§ PROBLEM TO WORK ON: Begin at the line below that has "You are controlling". Stop after the line that has "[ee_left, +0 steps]", repeating each line exactly and leaving out the pictures.

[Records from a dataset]
****************************************

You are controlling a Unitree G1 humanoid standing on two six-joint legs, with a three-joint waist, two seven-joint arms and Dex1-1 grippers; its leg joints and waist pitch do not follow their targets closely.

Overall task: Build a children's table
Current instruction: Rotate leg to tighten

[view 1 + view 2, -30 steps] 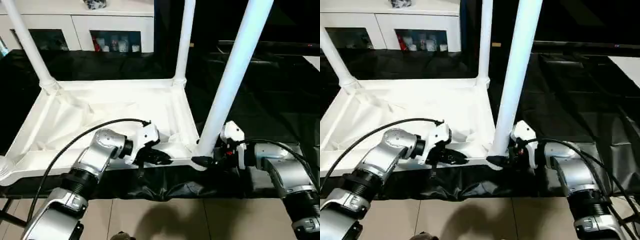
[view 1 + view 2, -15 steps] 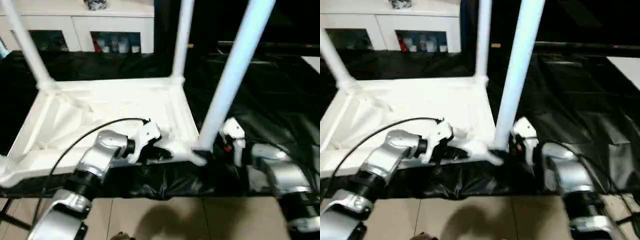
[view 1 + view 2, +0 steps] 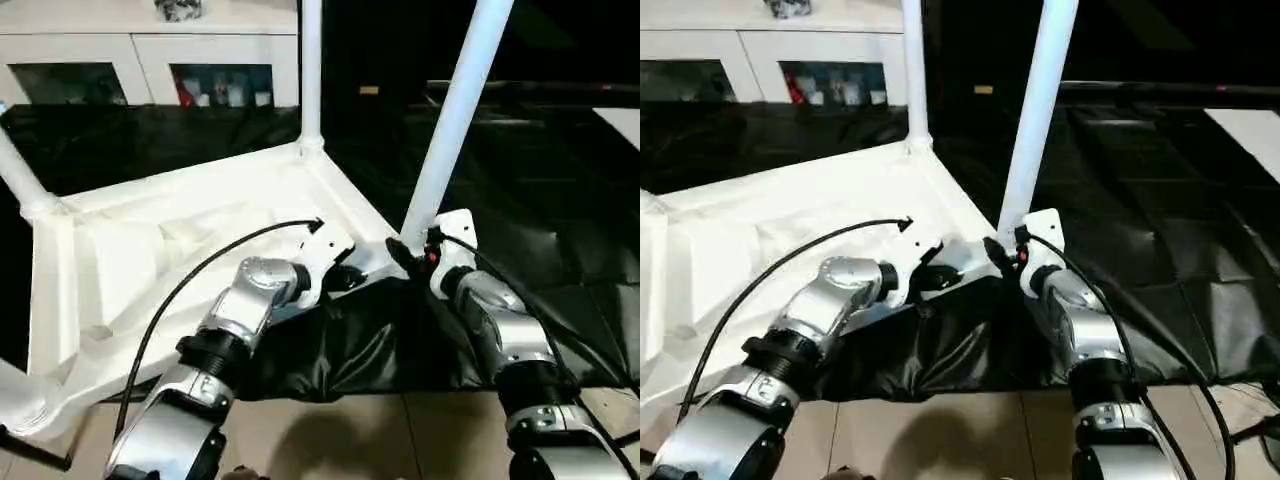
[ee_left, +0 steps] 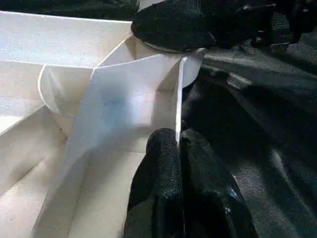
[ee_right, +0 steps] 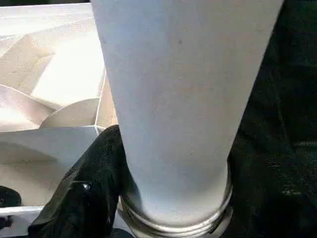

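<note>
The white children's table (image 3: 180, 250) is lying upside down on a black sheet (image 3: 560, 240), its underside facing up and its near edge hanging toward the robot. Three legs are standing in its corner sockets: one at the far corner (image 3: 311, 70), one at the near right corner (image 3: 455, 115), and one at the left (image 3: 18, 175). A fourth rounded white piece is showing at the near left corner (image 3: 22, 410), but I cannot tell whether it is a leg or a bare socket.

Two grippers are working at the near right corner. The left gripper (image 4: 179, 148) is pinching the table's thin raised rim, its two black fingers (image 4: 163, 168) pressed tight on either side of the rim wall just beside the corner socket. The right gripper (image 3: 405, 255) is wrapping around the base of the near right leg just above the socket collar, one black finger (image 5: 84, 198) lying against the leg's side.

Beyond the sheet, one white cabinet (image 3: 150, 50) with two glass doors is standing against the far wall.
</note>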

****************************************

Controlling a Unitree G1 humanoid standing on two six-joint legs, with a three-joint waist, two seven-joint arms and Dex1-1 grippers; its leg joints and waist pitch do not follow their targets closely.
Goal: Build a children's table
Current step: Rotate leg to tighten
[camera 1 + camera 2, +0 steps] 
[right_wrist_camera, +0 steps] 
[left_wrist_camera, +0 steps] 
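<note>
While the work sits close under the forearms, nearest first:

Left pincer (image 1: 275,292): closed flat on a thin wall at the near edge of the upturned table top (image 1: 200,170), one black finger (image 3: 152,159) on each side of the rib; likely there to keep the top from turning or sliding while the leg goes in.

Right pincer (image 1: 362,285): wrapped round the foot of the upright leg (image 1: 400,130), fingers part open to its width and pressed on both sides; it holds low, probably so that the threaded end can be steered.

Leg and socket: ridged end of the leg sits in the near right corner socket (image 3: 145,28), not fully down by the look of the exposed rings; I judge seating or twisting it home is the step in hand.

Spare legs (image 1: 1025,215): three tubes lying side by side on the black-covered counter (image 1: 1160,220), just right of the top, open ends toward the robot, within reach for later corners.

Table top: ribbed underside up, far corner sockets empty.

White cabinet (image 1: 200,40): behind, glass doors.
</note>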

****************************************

§ ANSWER TO THIS TASK:
You are controlling a Unitree G1 humanoid standing on two six-joint legs, with a three-joint waist, two seven-joint arms and Dex1-1 grippers; its leg joints and waist pitch do not follow their targets closely.

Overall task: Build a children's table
Current instruction: Rotate leg to tighten

[view 1 + view 2, -30 steps] 
[view 1 + view 2, -15 steps] 
[view 1 + view 2, +0 steps] 
[ee_left, +0 steps] 

For this exercise, nothing further remains.